Principle #5: The New Testament determines how Christians apply the Old Testament.
If Christians want direction about God’s plans for their lives, they should look to the new covenant (our relationship with God through Jesus) and the New Testament.
For example, Romans 8:28 sounds a lot like Jeremiah 29:11.
“And we know that for those who love God all things work together for good, for those who are called according to his purpose.” (Romans 8:28 ESV)
Of course we may be tempted to think of “for good” as “God will heal me of my cancer,” so we still must properly balance our understanding of Romans 8:28 with the rest of the New Testament.
What this fifth interpretational approach does well is treat the old covenant as a fulfilled and thus obsolete covenant, moving Christians to rightly look to the new covenant for God’s promises.

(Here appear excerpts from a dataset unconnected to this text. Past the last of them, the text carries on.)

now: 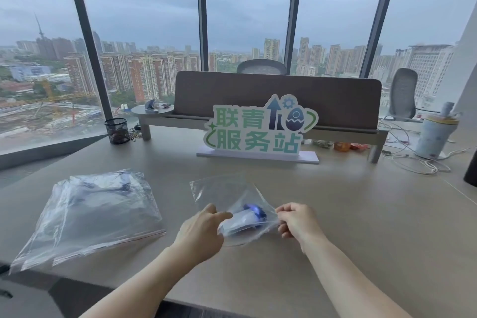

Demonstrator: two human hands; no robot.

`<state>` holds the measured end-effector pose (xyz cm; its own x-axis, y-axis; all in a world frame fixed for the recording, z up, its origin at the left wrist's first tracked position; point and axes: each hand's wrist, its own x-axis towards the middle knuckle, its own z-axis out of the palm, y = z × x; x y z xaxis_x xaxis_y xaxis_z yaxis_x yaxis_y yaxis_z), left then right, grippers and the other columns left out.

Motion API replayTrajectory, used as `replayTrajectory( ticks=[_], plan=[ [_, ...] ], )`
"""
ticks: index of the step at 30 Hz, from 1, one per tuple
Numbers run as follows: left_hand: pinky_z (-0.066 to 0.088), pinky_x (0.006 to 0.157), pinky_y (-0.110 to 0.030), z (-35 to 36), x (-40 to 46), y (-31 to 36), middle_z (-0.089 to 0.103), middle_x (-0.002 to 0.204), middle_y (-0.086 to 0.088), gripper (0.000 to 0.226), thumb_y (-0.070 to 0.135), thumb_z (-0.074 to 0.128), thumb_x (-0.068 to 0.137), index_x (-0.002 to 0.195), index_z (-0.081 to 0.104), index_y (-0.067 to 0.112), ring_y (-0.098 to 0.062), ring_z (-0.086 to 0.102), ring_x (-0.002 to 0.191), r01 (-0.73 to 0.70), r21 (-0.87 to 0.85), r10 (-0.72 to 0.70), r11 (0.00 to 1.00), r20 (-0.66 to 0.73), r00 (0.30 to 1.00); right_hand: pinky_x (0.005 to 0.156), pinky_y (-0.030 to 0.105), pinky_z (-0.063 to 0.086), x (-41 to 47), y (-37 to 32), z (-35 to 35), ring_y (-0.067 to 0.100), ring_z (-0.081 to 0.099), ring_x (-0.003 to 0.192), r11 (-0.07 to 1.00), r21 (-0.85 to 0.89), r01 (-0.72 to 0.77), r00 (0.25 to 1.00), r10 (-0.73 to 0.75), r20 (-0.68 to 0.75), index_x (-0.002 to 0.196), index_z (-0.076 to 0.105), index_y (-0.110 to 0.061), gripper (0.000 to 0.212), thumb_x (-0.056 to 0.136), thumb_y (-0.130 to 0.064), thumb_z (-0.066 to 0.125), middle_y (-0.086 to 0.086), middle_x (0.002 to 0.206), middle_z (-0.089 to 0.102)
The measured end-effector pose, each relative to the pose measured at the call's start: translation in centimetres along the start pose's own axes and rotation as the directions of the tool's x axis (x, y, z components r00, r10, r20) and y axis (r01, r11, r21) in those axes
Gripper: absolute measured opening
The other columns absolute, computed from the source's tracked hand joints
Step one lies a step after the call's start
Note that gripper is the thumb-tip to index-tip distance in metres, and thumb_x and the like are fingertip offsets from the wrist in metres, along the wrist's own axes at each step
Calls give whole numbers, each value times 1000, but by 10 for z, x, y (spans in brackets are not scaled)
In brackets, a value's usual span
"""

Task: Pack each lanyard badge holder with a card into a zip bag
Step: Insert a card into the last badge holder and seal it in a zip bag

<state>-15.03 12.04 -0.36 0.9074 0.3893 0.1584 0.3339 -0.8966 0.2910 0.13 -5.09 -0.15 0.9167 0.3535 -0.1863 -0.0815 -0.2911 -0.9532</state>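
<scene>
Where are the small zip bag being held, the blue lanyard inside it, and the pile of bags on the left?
small zip bag [219,192]: head view, on its clear upper part.
blue lanyard [254,209]: head view, on the bunched blue strap.
pile of bags [103,214]: head view, on the top bag's middle.

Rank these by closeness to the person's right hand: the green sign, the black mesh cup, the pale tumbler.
From the right hand:
1. Green sign, straight ahead at mid-desk.
2. Pale tumbler, far right.
3. Black mesh cup, far left by the window.
</scene>
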Motion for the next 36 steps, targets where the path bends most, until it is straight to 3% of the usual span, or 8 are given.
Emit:
replayTrajectory(
  ticks=[5,12,18,21,24,27,31,36],
  plan=[
    [48,66,-24,-82,19,1,66,99,4,32,21,65,81,112,68,28,-13,62,69,54,-410,-148,911,-201,968,40,24,51,-25,-65,-19,12,55,42,914,289,286,955,-250,-157,83,70,-6,12,90,0,61,10,63,64],
    [55,67,-19,-175,15,35,72,92,-7,24,5,73,75,98,71,13,-15,66,75,-151,-941,16,304,-154,988,43,22,52,-74,-144,-49,9,59,42,707,510,490,871,-415,-261,84,72,-10,10,90,-6,65,0,60,72],
    [49,53,-20,-175,17,50,74,76,0,16,4,67,83,81,73,19,-12,60,59,-353,-798,-64,488,-436,897,50,25,54,-87,-165,-71,14,62,49,643,586,493,859,-466,-212,95,69,-9,12,95,-16,59,7,76,71],
    [43,42,-22,-171,15,67,74,71,2,12,9,66,85,77,72,17,-12,55,48,-339,-769,-99,541,-459,883,59,30,53,-95,-163,-72,14,58,60,646,132,752,639,-664,-389,101,67,-25,14,88,-21,66,-3,80,63],
    [41,42,-23,-168,11,85,75,73,-2,11,11,68,84,74,69,17,-15,55,47,-328,-748,-40,577,-428,903,80,25,47,-110,-169,-62,13,58,85,447,-328,832,407,-894,-186,103,70,-28,21,82,-24,74,-9,98,63],
    [41,41,-21,-170,6,98,75,71,-1,11,11,69,83,73,67,14,-14,55,45,-323,-731,-7,601,-410,912,87,31,46,-114,-180,-53,9,59,92,406,-479,778,495,-866,71,101,75,-28,22,80,-35,77,-17,93,67],
    [41,44,-17,-180,-1,103,69,57,5,7,14,76,78,71,74,15,-6,44,40,-348,-703,13,620,-435,901,61,24,44,-116,-189,-55,0,53,55,454,-484,748,571,-812,122,79,77,-27,10,81,-37,76,-19,53,58],
    [35,51,-3,-191,-6,104,65,51,17,5,11,74,79,74,76,9,7,51,45,-381,-655,40,653,-472,880,55,24,41,-122,-198,-54,2,49,51,459,-475,750,589,-791,166,78,75,-25,11,84,-35,73,-30,51,57]
  ],
)
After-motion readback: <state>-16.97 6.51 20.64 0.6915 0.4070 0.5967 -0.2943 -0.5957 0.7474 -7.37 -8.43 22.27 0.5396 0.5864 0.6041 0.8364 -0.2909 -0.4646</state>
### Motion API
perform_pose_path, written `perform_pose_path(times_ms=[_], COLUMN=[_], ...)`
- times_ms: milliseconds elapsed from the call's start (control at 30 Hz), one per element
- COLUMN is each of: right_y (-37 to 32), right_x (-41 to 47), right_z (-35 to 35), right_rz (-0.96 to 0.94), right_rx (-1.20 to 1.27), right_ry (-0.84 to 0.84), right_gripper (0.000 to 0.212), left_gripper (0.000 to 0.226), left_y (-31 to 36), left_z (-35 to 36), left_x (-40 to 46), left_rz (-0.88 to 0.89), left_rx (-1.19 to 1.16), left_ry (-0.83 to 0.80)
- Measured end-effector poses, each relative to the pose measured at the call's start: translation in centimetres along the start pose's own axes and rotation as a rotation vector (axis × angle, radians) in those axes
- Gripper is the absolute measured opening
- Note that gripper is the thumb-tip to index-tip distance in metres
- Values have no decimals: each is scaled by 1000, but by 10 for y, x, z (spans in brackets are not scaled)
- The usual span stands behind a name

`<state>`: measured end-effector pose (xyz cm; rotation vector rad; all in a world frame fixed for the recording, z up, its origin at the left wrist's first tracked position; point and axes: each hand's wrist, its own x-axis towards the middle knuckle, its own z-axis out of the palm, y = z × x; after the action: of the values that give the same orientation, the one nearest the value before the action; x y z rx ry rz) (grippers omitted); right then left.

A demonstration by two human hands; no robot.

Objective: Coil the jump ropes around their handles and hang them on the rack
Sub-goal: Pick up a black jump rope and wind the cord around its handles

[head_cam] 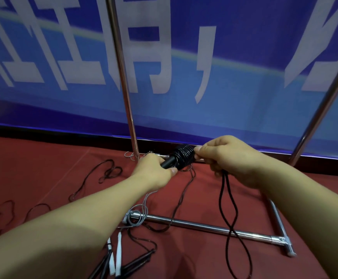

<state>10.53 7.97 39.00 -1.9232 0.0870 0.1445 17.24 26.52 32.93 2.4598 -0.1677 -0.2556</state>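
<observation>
My left hand [154, 171] grips the black handles [169, 161] of a jump rope, held level in front of me. Several turns of black rope [184, 155] are coiled round the far end of the handles. My right hand [226, 158] pinches the rope beside the coil, and a long loop of black rope [229, 218] hangs from it down to the floor. The metal rack stands just behind, with one upright pole [124, 87] at the centre and another upright pole [325, 101] at the right.
The rack's base bar [204, 225] lies across the red carpet [43, 168] below my hands. More jump ropes [107, 172] trail loose on the floor at left, with white handles [117, 252] and dark handles [138, 260] near the bottom. A blue banner [224, 67] hangs behind.
</observation>
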Motion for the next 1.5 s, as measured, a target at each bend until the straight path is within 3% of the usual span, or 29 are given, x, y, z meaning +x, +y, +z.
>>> perform_pose_path(times_ms=[133, 267, 367, 467, 733, 1200, 1333, 1500], right_y=[2, 7, 9, 13, 13, 3, 8, 15], right_x=[-1, 1, 1, 2, -1, -10, -4, -1], right_z=[-1, -3, -5, -8, -13, -19, -30, -39], right_rz=[3, 11, 21, 34, 45, -19, -67, -38], right_rx=[-35, -20, -20, -40, -113, -440, -297, 51], right_ry=[11, 72, 116, 131, 147, 195, 256, 134], right_gripper=[27, 41, 24, 25, 32, 39, 35, 45], left_gripper=[34, 32, 28, 27, 19, 8, 5, 6], left_y=[5, 13, 23, 32, 43, 34, 37, 39], left_z=[4, 5, 4, 5, -2, -19, -24, -29], left_x=[-4, -9, -17, -25, -37, -40, -45, -50], left_rz=[62, 165, 258, 340, 490, 562, 585, 599], left_rx=[91, 210, 297, 358, 380, 301, 159, -65], left_ry=[-51, -104, -137, -177, -249, -302, -356, -444])
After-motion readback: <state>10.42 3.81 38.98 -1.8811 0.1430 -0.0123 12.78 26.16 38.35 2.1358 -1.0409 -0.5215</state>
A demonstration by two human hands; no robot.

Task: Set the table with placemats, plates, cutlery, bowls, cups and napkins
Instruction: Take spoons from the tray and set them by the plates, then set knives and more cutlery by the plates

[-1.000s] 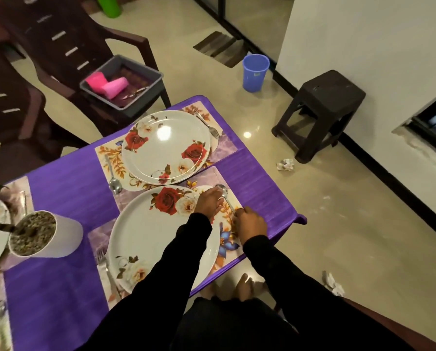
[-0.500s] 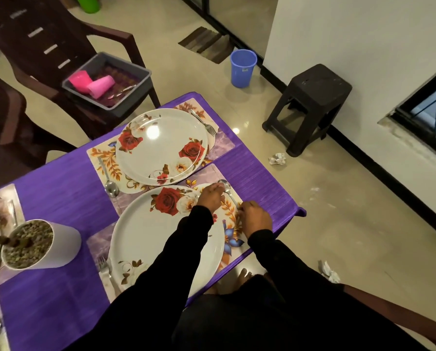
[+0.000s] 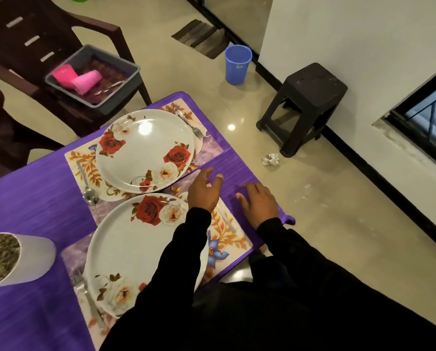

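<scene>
Hands first: left hand (image 3: 203, 192) hovers with fingers spread and empty, right hand (image 3: 260, 204) lies flat, fingers straight, on the purple table (image 3: 34, 211). Between them, one blurred utensil (image 3: 225, 219) on the near placemat (image 3: 233, 240). Two floral plates (image 3: 125, 252) (image 3: 146, 150), two placemats, one spoon (image 3: 89, 192), two forks (image 3: 190, 124) (image 3: 85, 292). Two pink cups (image 3: 77, 78) sit in the grey tray (image 3: 120, 93).

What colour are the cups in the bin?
Pink cups, in the grey bin; head view.

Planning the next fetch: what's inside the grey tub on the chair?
The grey tub holds two pink cups lying on their sides and some metal cutlery beside them, on a dark patterned layer. Its near wall hides anything against that side.
</scene>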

Christians should pay attention to how the New Testament handles any given Old Testament passage. For example, commands from the Old Testament repeated in the New Testament (e.g., do not murder) still apply, and often promises in the Old Testament are echoed in the New Testament.
Though someone might dismiss Jeremiah 29:11 as not applying to Christians, they would point to the New Testament where God makes a similar promise of hope to us. But because there are no promises of material prosperity in the new covenant, it would be unwise for us to propose an application of Jeremiah 29:11 that gives this hope to people today.
Of the five interpretations of Jeremiah 29:11, the first one must be discarded. But each of the four left has a certain truth to them. The Bible is all God’s Word filled with his promises to his people and revelations of his character. But we need to make sure we read his Word well and carefully.